The snake pit version of Ragnar's death is easily the most epic, which is why it's repeated in multiple versions of his story. But according to Biography, that's not the only way Ragnar met his end — he also died from dysentery while leading a huge force against Paris, which although super un-glamorous also makes death by snake pit look like a stroll along the beach by comparison. But that wasn't the end of Ragnar. For years after his death by dysentery he turned up in places like Scotland and Ireland, where he eventually got tortured or just generically killed by his own countrymen. Later on, some rivals killed him, then he died in a raid before finally landing in Aelle's snake pit.

The revenge of Ragnar's sons

A common postmortem theme in Ragnar's stories is the way his grown sons reacted to his demise, which was to bring an army to the land where their father died and basically just kick the poop out of everything they saw. But there are variations on the events leading up to the arrival of the Great Heathen Army, too. One is the famous snake pit story, which happened after Ragnar tried to attack England with only two ships. In another version, though, Ragnar is innocent — according to Ancient Origins he was just out sailing around in a boat when he got caught up by a storm and became shipwrecked on the coast of East Anglia. Instead of getting thrown into a snake pit he was rescued and eventually became pals with Edmund, king of the East Angles. The two kind of had a bromance and spent a lot of time hunting together, which evidently annoyed Edmund's chief huntsman Bern. In fact, Bern was so annoyed that he challenged Ragnar to a secret hunting contest out in the woods and then stabbed him to death.

Anyway, one thing led to another and eventually Bern ended up back in Viking Land, where he told Ragnar's sons that it was actually King Edmund who killed their father, thus bringing the Great Heathen Army down upon them all. Oh, and then the Vikings killed Edmund and played football with his decapitated head. Vikings.

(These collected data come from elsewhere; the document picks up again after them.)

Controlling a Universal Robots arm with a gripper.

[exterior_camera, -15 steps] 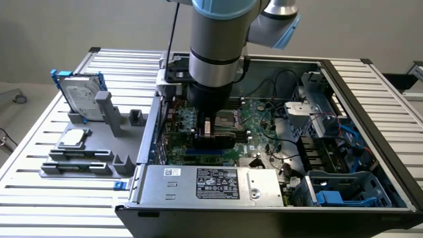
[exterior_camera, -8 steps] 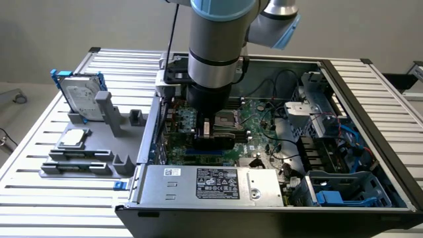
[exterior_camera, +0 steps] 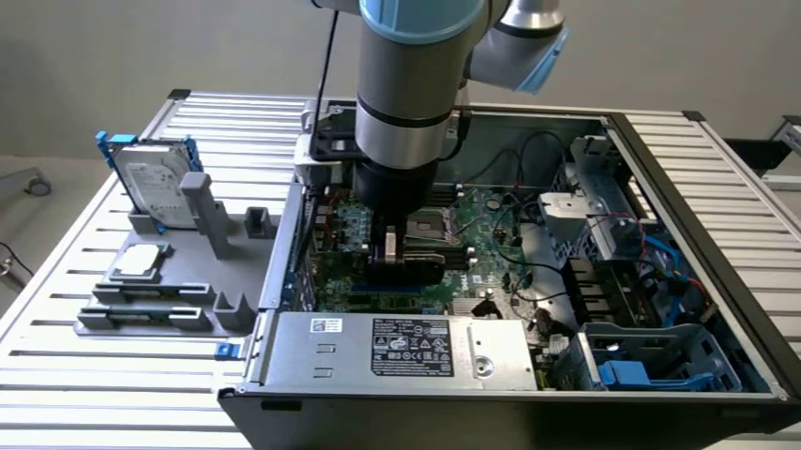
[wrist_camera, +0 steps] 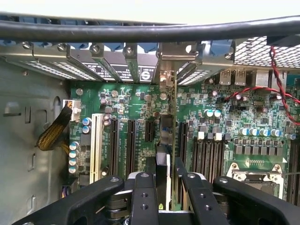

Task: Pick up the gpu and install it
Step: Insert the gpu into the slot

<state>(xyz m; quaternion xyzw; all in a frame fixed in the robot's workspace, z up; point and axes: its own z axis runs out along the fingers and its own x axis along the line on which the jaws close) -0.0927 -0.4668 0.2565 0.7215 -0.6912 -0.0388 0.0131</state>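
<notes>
**Claw Clamped on the Gpu Inside the Computer**

Start closest in, on the exterior view, with a striped metal counter (exterior_camera: 75, 375) carrying an open computer case (exterior_camera: 501, 412). Just inside the near wall, find a silver power box (exterior_camera: 400, 349) with a black and white label. Behind it, meet the green main board (exterior_camera: 482, 220).

Right above that board, see the claw (exterior_camera: 396, 251) reaching straight down from the big grey and blue arm (exterior_camera: 407, 84). Is shut tight on the gpu (exterior_camera: 389, 242), pinching its two flat sides. Holds the card up on its thin edge.

Off on the exterior view's left, spot a grey tray (exterior_camera: 188, 272) on the counter, with a small square silver chip (exterior_camera: 141, 261) lying flat on it. Farther back on the same tray, find a silver hard drive (exterior_camera: 157, 178) in a blue frame, standing up.

On the wrist view, begin with the black fingers (wrist_camera: 144, 197), one on each side of the card. Follow the card away over the long black slots (wrist_camera: 131, 138), running in line with them. End at its silver end (wrist_camera: 165, 77), right up against the case's back wall, beside the row of silver slot covers (wrist_camera: 93, 65). Hard to tell: pushed down into a slot, or only sitting above one.
</notes>
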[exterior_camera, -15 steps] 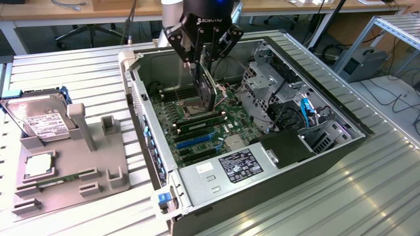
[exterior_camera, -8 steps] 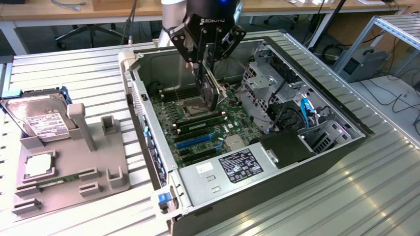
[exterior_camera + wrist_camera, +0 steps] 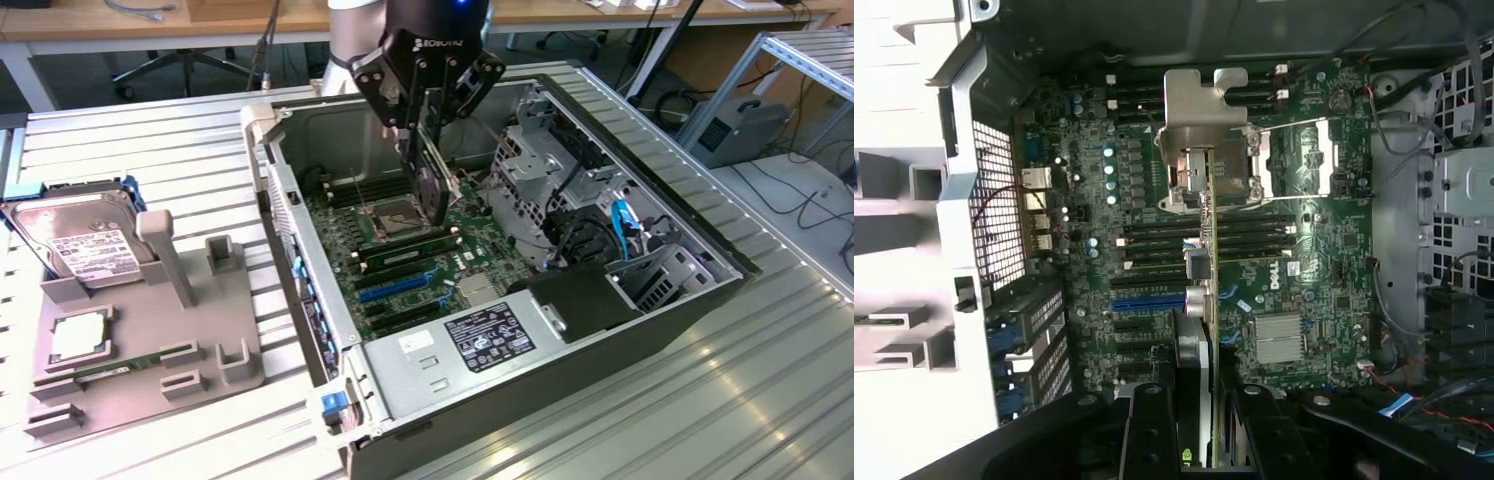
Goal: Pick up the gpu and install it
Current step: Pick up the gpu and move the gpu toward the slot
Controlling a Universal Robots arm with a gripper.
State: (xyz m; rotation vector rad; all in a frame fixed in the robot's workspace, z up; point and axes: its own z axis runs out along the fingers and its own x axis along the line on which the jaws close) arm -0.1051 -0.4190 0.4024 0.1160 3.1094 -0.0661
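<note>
Legend. My tool (image 3: 427, 138) pinches the gpu (image 3: 430, 188) by its upper edge. The card hangs on edge over the motherboard (image 3: 400, 285), near the processor socket (image 3: 1239, 170), inside the open computer case (image 3: 574, 390) at mid-bench (image 3: 160, 140). Whether card and board touch I cannot tell. 1 hard drive (image 3: 74, 245) rests by the bench edge at the exterior view's left.

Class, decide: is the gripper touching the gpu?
Touching. The exterior view shows the gripper clamped on the top edge of the gpu, which hangs upright from it.
</note>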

The invasion of the Great Heathen Army did actually happen

In some of the legends, Ragnar's eventual demise is connected to the invasion of the Great Heathen Army, which was an actual invasion that occurred in or around 865. Ragnar's sons did indeed grunt when they heard how the old boar suffered, and they vowed to avenge their dad just like any good Viking kid would. According to English Monarchs, they brought an enormous fleet of ships with them to East Anglia, captured and killed King Edmund, sacked the city of York and then captured King Aelle and executed him by blood eagle. Which you might find comfort in knowing was probably not an actual thing, since it involved skin removal and lung removal and all kinds of additional nasty details.

Unfortunately for Ragnar fans, though, the Ragnar legends themselves are the only sources that really call the 865 invasion an act of revenge. There do seem to have been some characters involved in those events who shared names with Ragnar's sons and there's an account of Aelle's death, too, though there's mercifully no mention of the blood eagle. So what was Ragnar's real part in all this, if any? We can all imagine, but only Odin knows for sure.